Меня он, кстати, тоже замерил — силком, зажав в лазарете, когда я приносил Митьке гостинец выздоравливающим (Митька не болел ни дня, но при лазарете околачивался: там его труба, там его слава, там ему первогодки в рот смотрят). Лента глузманова показала то, чего я и ждал: канал цел, грань та же, шестая. Ни на волос не выросла.
— Удивлены? — Глузман смотрел на меня поверх очков с ехидством. — А зря-с. Через вас прошло четыреста человек силы — а грань не двинулась. Знаете, что это значит? Что шкала кончилась, Сокольцев. Ваша лестница дальше не вверх идёт. Она вширь идёт. Меряйте теперь не «сколько во мне», а «сколько через меня»… — он сложил ленту и добавил в бумаги, себе: — Так и запишем. Прибор годен. Пациент — за пределами прибора.

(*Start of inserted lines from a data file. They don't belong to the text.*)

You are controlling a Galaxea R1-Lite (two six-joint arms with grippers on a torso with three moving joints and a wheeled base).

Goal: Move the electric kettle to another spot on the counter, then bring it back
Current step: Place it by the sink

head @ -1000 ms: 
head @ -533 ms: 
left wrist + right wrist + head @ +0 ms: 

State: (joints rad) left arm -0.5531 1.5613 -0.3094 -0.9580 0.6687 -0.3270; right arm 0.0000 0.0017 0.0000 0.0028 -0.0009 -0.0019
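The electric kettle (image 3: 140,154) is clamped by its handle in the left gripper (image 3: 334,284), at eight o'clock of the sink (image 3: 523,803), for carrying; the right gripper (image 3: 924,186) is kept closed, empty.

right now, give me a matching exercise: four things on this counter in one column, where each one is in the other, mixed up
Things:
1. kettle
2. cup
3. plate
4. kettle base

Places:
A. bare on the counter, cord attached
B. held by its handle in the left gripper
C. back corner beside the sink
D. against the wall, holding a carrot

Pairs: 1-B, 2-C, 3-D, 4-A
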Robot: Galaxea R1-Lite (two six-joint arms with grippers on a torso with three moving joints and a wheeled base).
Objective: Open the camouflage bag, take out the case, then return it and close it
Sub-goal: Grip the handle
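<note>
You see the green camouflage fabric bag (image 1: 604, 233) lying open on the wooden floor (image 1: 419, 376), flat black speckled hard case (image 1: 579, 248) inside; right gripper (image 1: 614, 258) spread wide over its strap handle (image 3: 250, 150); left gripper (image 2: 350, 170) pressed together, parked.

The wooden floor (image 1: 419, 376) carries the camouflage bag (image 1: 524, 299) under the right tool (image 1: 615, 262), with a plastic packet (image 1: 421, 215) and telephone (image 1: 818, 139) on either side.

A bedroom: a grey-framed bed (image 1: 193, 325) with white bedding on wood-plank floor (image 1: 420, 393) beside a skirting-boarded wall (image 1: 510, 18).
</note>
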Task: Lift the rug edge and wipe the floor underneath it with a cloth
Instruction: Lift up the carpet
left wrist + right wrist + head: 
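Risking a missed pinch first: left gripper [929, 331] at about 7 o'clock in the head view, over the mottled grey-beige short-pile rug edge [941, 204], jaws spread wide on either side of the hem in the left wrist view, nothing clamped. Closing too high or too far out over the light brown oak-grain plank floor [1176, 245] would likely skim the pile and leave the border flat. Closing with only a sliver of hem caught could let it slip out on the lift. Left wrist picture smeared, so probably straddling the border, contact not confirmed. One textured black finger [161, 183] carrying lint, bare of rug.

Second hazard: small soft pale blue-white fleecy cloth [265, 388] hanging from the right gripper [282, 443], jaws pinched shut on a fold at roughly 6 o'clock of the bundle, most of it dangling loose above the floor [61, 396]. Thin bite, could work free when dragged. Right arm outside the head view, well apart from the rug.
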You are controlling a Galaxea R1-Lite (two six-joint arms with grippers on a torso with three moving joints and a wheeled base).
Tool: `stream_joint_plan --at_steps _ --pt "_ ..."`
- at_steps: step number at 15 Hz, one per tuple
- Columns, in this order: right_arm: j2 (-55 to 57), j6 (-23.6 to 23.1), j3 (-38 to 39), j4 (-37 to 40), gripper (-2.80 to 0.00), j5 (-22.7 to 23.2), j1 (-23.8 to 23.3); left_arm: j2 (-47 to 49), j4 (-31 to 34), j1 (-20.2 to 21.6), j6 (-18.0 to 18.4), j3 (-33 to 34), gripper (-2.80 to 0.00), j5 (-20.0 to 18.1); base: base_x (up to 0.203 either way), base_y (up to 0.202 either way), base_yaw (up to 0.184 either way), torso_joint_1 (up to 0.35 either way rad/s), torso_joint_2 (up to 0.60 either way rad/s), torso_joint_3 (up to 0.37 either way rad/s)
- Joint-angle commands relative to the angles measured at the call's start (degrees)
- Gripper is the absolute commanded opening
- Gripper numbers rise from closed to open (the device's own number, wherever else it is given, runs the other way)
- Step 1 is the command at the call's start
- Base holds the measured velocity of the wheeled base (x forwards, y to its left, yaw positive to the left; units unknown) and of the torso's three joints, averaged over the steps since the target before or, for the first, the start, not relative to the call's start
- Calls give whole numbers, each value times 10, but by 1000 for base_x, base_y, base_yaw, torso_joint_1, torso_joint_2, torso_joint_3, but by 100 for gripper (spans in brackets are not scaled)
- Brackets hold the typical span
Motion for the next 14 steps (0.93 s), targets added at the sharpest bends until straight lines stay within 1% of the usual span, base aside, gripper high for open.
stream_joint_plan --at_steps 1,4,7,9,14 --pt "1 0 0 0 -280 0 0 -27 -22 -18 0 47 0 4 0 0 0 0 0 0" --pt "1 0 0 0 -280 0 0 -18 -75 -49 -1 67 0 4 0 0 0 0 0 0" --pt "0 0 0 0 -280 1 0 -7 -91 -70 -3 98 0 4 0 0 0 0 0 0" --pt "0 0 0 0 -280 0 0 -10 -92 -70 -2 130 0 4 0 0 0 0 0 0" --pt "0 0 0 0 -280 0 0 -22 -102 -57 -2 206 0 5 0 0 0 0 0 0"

Волохова гоняла свои сектора уже без войны, для порядка, и порядок этот был всем в радость — по человеку видно, когда строй ему не в тягость, а в опору. Вечерами она заходила к нам — «по кураторским делам», разумеется, — и кураторские дела подозрительно часто кончались чаем, и Алёнка уже без спросу ставила ей чашку. Ту самую, с васильками. Аннушкину. Я это увидел, споткнулся сердцем — а потом посмотрел, как Волохова эту чашку держит. Бережно она её держала. Правильно. И я решил: пусть. Дом — он живой, он сам знает, кому какую чашку.
Семья была цела. Дружина срослась — теперь уже намертво, той ночью, такое не расплетается. Академия стояла. Печать спала. По всем моим ведомостям выходил остаток в нашу пользу — а я всё ходил и оглядывался, старый пёс, и печка моя нет-нет да и делала стойку на ровном месте. Потому что «они посчитают — придут» из головы не выкладывалось. И потому что молчание, которое нам навязали, лежало на дне, как несваренный камень.
В четверг вечером я подводил итоги в тетрадке — привычка, бивуачная, не брошу. Написал: «Ночь закрыта. Долги — не наши. Наши все живы». Подумал и приписал: «Верейского жалеть не буду. А помнить — буду: показал, куда падают умные, когда падают».
И тут в дверь постучали. Не по-соседски и не по-казённому — а торжественно, тремя ударами, как в театре.
На пороге стоял фельдъегерь. Настоящий, столичный, в дорожной пыли поверх формы — гнал, стало быть, без ночёвок: лента через плечо, палаш, сумка опечатана. За его спиной у калитки топтался наш казённый охранник с лицом человека, который проверил все бумаги дважды и всё равно не верит.
— Господин Сокольцев Матвей Петрович? — Фельдъегерь козырнул. — Пакет. Лично в руки, под расписку.
Пакет был тяжёлый, вощёный, с пятью печатями. Я расписался — рука, не совру, была твёрдая, а вот в затылке засвербело. Вскрыл при нём, как положено при пометке «вскрыть немедленно».
Внутри — лист. Один. Плотный, с водяными знаками, с гербом, при виде которого мой охранник у калитки сделался по стойке «смирно», хотя читать через двор никак не мог.
«Господину Сокольцеву М. П., кадет-офицеру Пятой имперской академии. Надлежит прибыть в столицу к аудиенции. Сроку — семь дней. Сопровождение обеспечено».
И всё. Ни «по делу о», ни «для дачи объяснений», ни канцелярского номера в углу — а номер, между прочим, ставят на всём, у канцелярии без номера и панихиды не бывает.
Я перевернул лист. Посмотрел на подпись.
Подпись была не канцелярии. Не министерства, не Тайной экспедиции, не двора даже — если понимать двор как учреждение.
Подпись была личная.
Глава 32. Выплаты
Неделя перед отъездом в столицу вышла такая, что я её потом называл про себя «неделей выплат». Полгода жизнь брала у нас в долг — а тут вдруг села, открыла ведомость и начала рассчитываться. По всем статьям сразу. Софья бы оценила метод.
С Софьи, кстати, и началось.
В понедельник её вызвали к ректору — среди урока, с посыльным, и мы все, грешным делом, напряглись: за ней такое водилось только в плохие дни. Гриша так и вовсе поднялся было следом — я его усадил взглядом. А через час она вернулась.
Вернее — вошла. Открыла дверь класса, встала на пороге, и мы увидели то, чего не видели никогда: Софья Вяземская не знала, что сказать. Стояла, держала в руке казённый лист, и губы у неё шли вкось, и она их выпрямляла, а они опять.